1. Tell us about the mission of your publishing house and why you started it/what need in the publishing industry does your press address.
With PANK Books we wanted to continue pushing the envelope in terms of making a home for writers & writing that would otherwise not have one, except now we are able to champion an individual writer & an individual work, instead of collecting & curating a publication of several voices & works for the magazine.
2. What do you offer writers that they cannot find at another press?
I’m not sure what they can find at other presses since my endeavor as a publisher is wholly concerned with PANK & PANK Books. But I can tell you that we don’t necessarily look for the best, most polished, well-written manuscripts when diving deep into our Submittable pile; instead, we often ask ourselves, “This is good. But is it PANK?” & another way of thinking about that question is, “Could this be published by anyone else, anywhere else?” & if the answer is yes, it probably deserves that home; to repeat my response to that first question, we really look for work that would have a difficult time finding a home elsewhere. We are fortunate to have a wide audience & a very passionate, enthusiastic readership. If we can bring light to an underrepresented voice, we’ve done our job. Or: if we can bring light to an unrecognized (or uncategorizable) form, we’ve done our job.
3. Tell us about the books you have released and/or upcoming releases.
Launch date for our first 3 books is March 10 (AWP Tampa):
Laura Buccieri's "On Being Mistaken" (a poetry chapbook)
Maya Sonenberg's "After the Death of Shostakovich Pere" (speculative/creative nonfiction) Sonenberg's nonfiction book is multimedia-directed. Several photos are weaved throughout the writing
& Stacy Austin Egan's "You Could Stop It Here" (a collection of short stories)
4. What do you feel writer's need to do to be successful?
Really work the reading scene; be prepared to travel, at least throughout the state & neighboring states. Readings are often the best way to get your voice heard (literally) but also they are great opportunities for actual contact with one’s contemporaries & potential collaborators. & so I think the best thing besides reading in well-placed, well-timed venues/events, is be a real literary citizen in your community; review works by other writers you admire, teach their books (if you are a teacher), learn to listen & soak up everything that you are experiencing without the goal of acquisition; by that I mean networking.
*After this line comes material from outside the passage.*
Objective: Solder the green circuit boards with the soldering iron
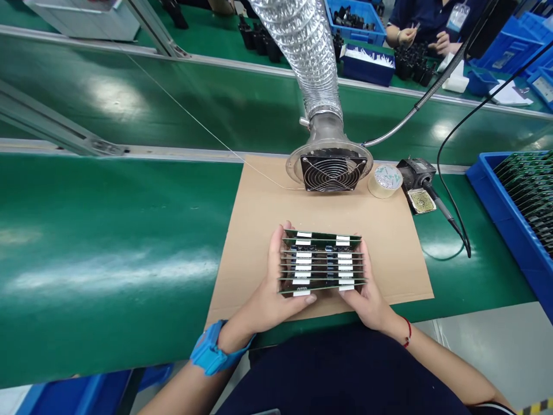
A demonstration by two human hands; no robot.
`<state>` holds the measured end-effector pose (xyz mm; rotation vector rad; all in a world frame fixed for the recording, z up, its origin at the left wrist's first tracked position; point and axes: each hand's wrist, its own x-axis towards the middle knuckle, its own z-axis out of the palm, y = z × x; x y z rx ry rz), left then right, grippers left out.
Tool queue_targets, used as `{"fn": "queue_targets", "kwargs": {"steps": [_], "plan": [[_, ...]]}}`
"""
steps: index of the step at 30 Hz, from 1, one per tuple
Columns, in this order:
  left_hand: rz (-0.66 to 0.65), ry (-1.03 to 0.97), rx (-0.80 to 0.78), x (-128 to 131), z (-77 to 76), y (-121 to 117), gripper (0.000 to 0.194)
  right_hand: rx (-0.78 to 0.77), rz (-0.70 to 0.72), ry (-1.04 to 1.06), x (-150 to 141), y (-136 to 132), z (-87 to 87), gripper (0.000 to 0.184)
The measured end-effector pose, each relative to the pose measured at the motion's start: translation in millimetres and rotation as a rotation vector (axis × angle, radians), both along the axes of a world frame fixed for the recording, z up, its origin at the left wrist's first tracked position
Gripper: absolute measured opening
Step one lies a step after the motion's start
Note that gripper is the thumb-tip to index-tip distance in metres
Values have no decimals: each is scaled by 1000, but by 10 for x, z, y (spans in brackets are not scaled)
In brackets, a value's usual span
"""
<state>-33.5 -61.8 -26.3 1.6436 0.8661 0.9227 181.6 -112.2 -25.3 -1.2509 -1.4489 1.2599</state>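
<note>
The stack (322, 262) of green circuit boards is held between the left hand (270, 294) and the right hand (370, 297), each clamped on one end of it, above the cardboard (259, 213) near the front edge of the bench (86, 230). The thumbs are laid along the near side, while most of the fingers are hidden behind the ends; whether the underside of the stack is touching the cardboard cannot be told. The faces of the boards are largely covered by one another, so that mainly edges and two columns of white connectors are shown, and the print is too small to be read. Beyond the stack, the far part of the cardboard is overhung by the fan (333, 174), set at the mouth of a silvery duct (309, 63) whose upper end is cut off. Part of the conveyor (203, 95) behind is blocked by the duct. To the right of the fan are seen the tape (386, 180) and, just beside it, the soldering iron (443, 207), whose tip is hidden in its stand (417, 172). Further right, the bin (496, 213), filled with rows of boards, is cut off by the frame. Across the conveyor, a co-worker (425, 20) is cropped at the top, and what is held there cannot be made out.
</note>
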Motion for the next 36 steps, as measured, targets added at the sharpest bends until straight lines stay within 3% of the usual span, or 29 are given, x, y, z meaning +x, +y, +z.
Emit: {"fn": "queue_targets", "kwargs": {"steps": [10, 14, 17, 23, 27, 32, 36], "plan": [[-59, -28, 13, -43, 27, 47, 115, 69, 114, 70, 102, -63, 160, 91], [-54, -29, 4, -39, -2, 36, 117, 31, -13, 66, 44, -53, 143, 73], [-17, 20, -20, -54, -37, 16, 122, 76, -140, 27, -25, -4, 93, 75], [34, 117, 14, -46, -18, 5, 104, 99, -126, 98, -67, 92, 77, 77], [36, 113, 81, -6, 16, 30, 98, 88, -204, 133, -85, 117, 105, 77], [-40, 264, 174, -106, 210, 82, 106, 50, -198, 129, -102, 132, 166, 66], [-76, 567, 456, -122, 546, 173, 99, 86, -229, 140, -115, 118, 165, 59]]}}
Networking & building community are two very different things & I would hope writers opt for the latter.
5. What challenges do you see in the industry that your press addresses?
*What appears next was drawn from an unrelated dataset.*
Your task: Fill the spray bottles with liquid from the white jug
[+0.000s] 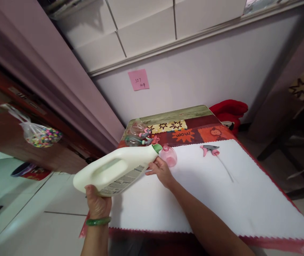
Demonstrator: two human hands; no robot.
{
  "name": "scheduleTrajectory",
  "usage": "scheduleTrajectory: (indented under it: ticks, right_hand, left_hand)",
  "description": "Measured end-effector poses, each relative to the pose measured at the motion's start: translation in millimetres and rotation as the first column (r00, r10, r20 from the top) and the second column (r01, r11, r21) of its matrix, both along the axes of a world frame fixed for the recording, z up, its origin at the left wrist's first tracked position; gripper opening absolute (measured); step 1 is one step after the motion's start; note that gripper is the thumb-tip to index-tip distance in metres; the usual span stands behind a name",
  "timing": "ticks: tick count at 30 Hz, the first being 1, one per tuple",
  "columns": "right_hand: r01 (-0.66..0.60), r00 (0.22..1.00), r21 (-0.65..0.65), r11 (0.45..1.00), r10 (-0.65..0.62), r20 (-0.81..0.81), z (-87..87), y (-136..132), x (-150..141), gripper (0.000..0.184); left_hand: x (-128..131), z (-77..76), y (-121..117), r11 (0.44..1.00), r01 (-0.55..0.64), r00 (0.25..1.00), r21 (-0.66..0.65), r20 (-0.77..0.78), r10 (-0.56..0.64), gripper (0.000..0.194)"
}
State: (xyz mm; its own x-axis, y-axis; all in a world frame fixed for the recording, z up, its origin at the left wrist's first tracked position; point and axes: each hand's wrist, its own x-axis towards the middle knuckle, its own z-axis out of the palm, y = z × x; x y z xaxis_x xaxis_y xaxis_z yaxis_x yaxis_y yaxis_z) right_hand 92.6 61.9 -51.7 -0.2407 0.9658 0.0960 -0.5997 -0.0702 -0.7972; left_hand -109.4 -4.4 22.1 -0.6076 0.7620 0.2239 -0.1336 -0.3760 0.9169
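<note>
A large pale detergent bottle (120, 170) is tilted over the table, its neck with a green spout pointing right. My left hand (97, 203) grips its base end from below, with a green bangle on the wrist. Near the neck, my right hand (160, 171) holds the bottle from the side, its fingers partly hidden. The green spout (157, 148) is close to the mouth of a small pink spray bottle (170, 157) standing without its top. To the right lies a pink and grey trigger sprayer (210, 149) with its thin tube stretched over the white sheet.
Two clear spray bottles (134, 139) with trigger heads lie at the table's back left corner. A white sheet (221, 206) covers much of the patterned tablecloth. A bag of coloured beads (43, 136) hangs at left. A pink note (139, 80) is on the wall.
</note>
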Motion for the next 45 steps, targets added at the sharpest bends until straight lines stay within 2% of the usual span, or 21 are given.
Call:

The industry, at least the mainstream publishing industry in the United States, is still white, mostly male, catering to those singular, hetero-normative, Anglo-centric tastes. As I mentioned earlier, we are very fortunate at PANK to have accumulated so much momentum through the vision, persistence, & hard work of our former editors, & although we don’t have nearly the size of any of the Big Five, we have quite a reach, we’re hungry, & we are continually challenging ourselves; Maya, John, & myself, & our dedicated readers.
6. How do you gain exposure for authors outside of the usual festival and conference circuit?
We run a lot of local reading series based on our editors’ vastly different neighborhoods. For the last year I’ve been hosting a monthly PANK (originally, we teamed with Folder magazine as well) reading at the beautiful, gracious Dixon Place, in the heart of the Lower East Side. These specific events are great because we only select two readers; each former PANK contributor or author reads up to 20 minutes, & so the audience can really get a feel for their work & celebrate it in a meaningful way.
7. What are your five year goals for your company?
I don’t even know what my “five-year” plan is for my personal life. I think we’ve done a great job, so far, with focusing really sharply with each issue we put out, & I’ve been really proud of the quality, & the thrill, also, of publishing a lot of brand-new (previously unpublished) voices. If we can continue to put out two online issues a year plus the print annual edition, ramp up the blog content that is already refreshed every week with reviews, interviews, & sometimes, cinepoetry or other multimodal content, & still find time & talent to release 3-4 small books & 1-2 big books? I’d be elated. I’d also be concerned with the state of my health, or how much hair I’ve got left, by year five.